Another organization she supports is the High Fives Foundation, which helps injured action-sports athletes.
“I think that’s something that’s really overlooked,” Clark said. “We’re all out there giving everything we have to be athletes, and the second you get injured you’re off the team and you have no help anymore and no support. So that’s been really important to me to also give those athletes who have had really traumatic injuries, basically life-changing injuries, an opportunity to get back out there and do the things they love.”
And what Clark loves is sharing her passion for her sport and her knowledge.
“I have 16 years of Olympic experience,” she said, “and there’s just a lot of things that I’ve learned and I’ve tried to make myself available and approachable. I think snowboarding lends itself to that camaraderie, and being able to champion these young women and being able to call them friends at the same time is a huge, huge accomplishment.”

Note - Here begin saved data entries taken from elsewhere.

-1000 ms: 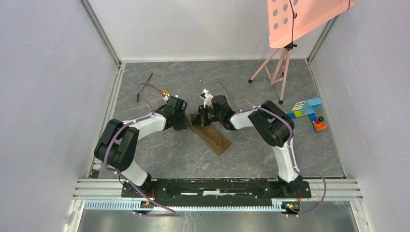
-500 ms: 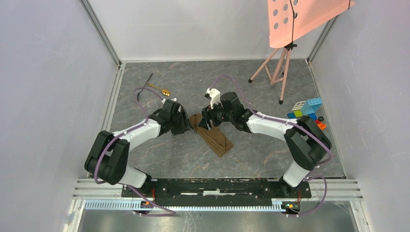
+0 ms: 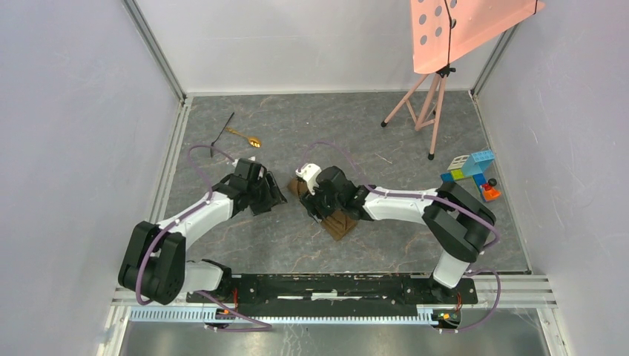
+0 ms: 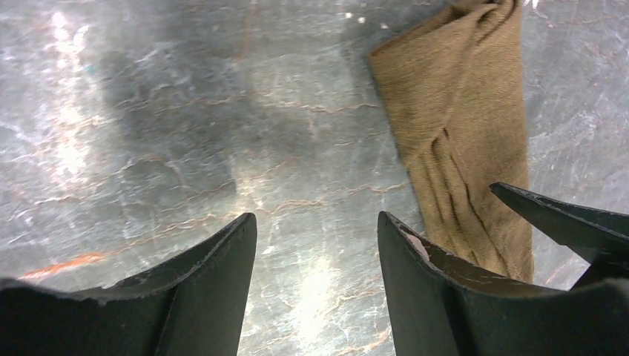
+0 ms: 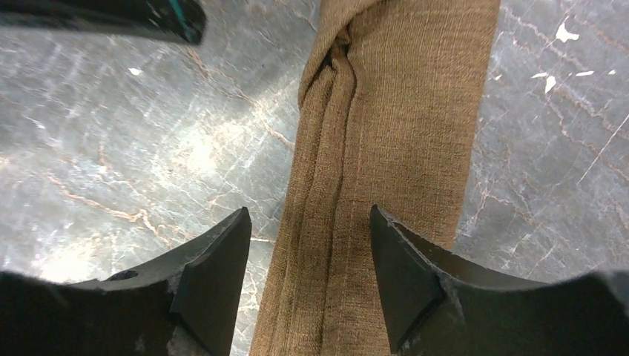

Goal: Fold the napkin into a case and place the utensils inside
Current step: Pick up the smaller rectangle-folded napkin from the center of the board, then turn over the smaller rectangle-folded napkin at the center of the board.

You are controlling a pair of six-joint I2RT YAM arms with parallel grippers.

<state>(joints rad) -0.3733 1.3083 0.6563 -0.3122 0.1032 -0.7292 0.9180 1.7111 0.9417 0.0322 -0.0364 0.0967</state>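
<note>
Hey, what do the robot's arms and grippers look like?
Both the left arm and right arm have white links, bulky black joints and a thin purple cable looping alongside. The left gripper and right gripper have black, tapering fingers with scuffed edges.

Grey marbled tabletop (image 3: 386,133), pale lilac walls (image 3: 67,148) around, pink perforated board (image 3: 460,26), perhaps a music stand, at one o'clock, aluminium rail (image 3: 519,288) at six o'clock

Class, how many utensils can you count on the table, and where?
2: a gold spoon and a thin black utensil, close together at the table's far left, apart from the folded cloth. None seems hidden.
</note>
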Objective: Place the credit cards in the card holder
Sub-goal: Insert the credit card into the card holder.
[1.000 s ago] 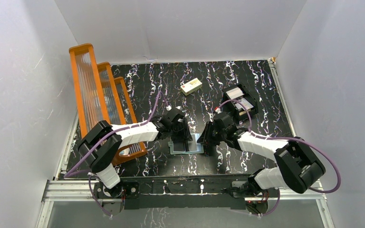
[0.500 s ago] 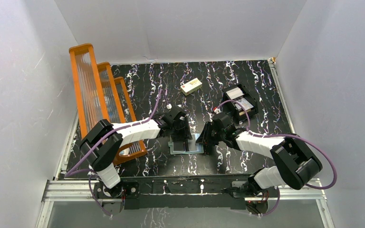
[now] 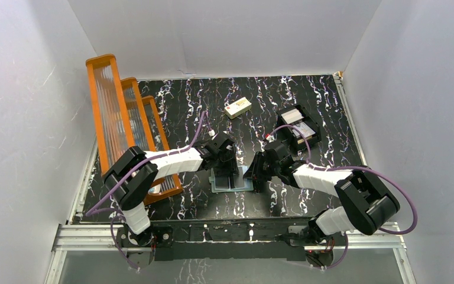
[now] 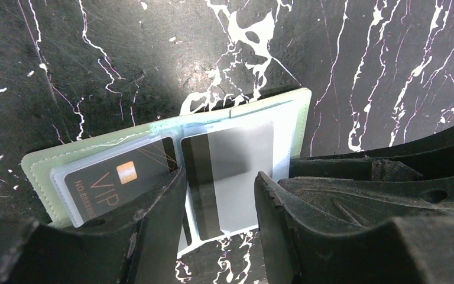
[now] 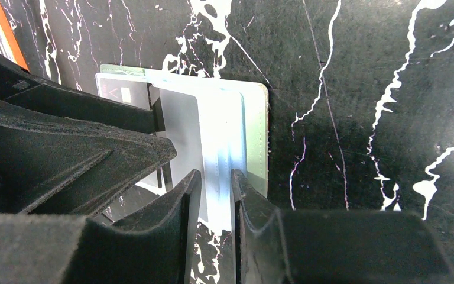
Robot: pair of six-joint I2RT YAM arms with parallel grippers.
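Note:
The card holder [image 3: 232, 181] lies open on the table between both arms, pale green rim and shiny clear sleeves [image 4: 298, 112] [image 5: 260, 136]. A dark VIP card [image 4: 109, 184] sits in its left sleeve. A grey credit card with a black stripe [image 4: 239, 168] [image 5: 180, 118] lies partly in the right sleeve, its near end sticking out. My left gripper [image 4: 220, 201] [image 3: 224, 167] stands open astride that card, clamping nothing. My right gripper [image 5: 216, 189] [image 3: 254, 174] is over the holder's right half, jaws a narrow gap apart astride the pale blue lining.
A black boxy tray [image 3: 299, 126] holding pale cards stands at the back right. A cream block [image 3: 237, 107] lies at the back centre. Orange ribbed racks [image 3: 124, 121] line the left side, close to the left arm's elbow.
The left jaws have widened a little around the grey card. The left arm's elbow shifted slightly right. The right gripper and the holder stay put.

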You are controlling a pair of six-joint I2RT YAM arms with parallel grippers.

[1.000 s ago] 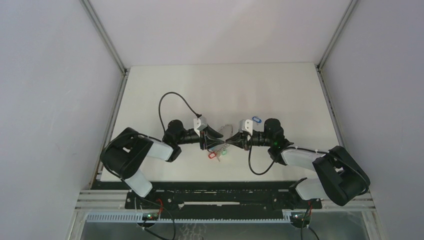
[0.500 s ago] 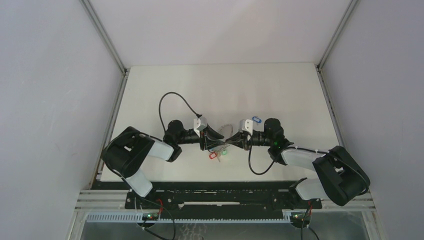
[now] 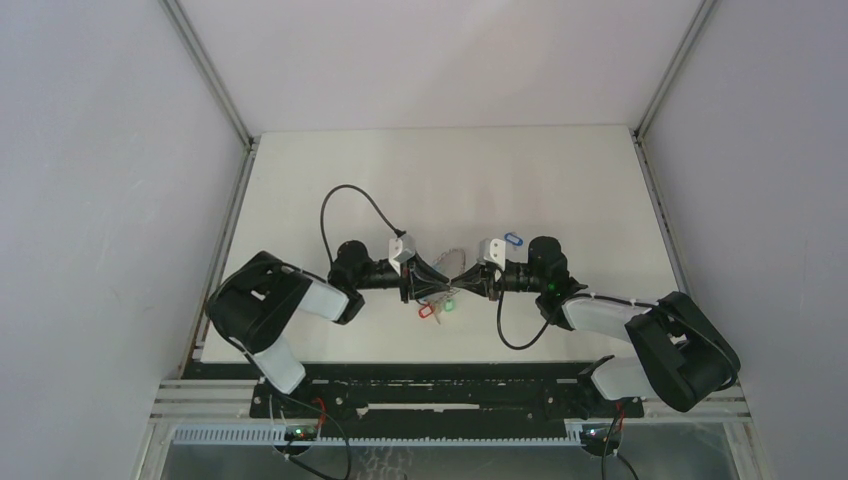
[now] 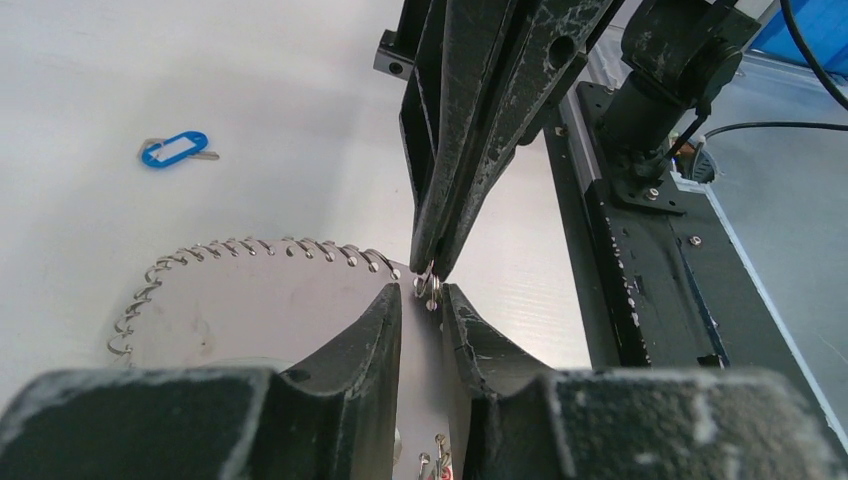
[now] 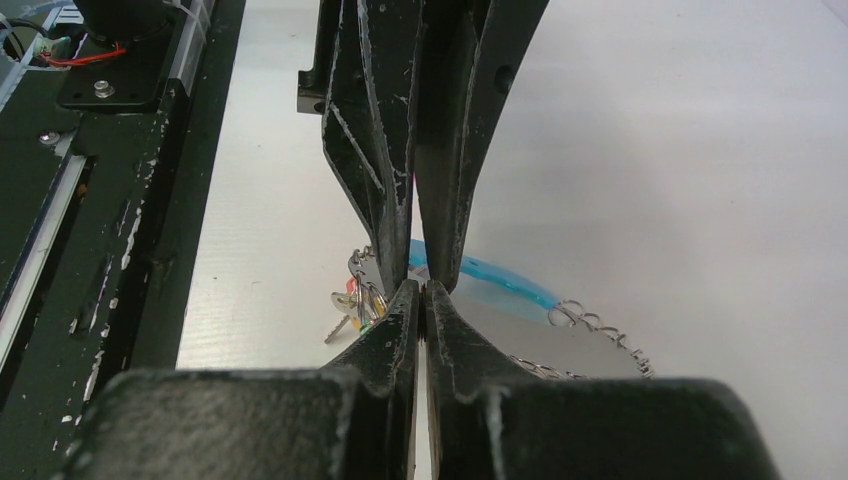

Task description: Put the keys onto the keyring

And now that little girl who once tugged at her sleeve has joined her as an Olympic champion.
“Chloe’s an outstanding snowboarder,” Clark said, “but I’m probably more proud of who she is as a person. She’s handled success and pressure with grace and class and it’s refreshing.”
So did the world just witness Clark passing the torch?
“Hard to say,” she said. “I think I’ve got a lot of reflecting to do. But I think these women are the future of snowboarding.”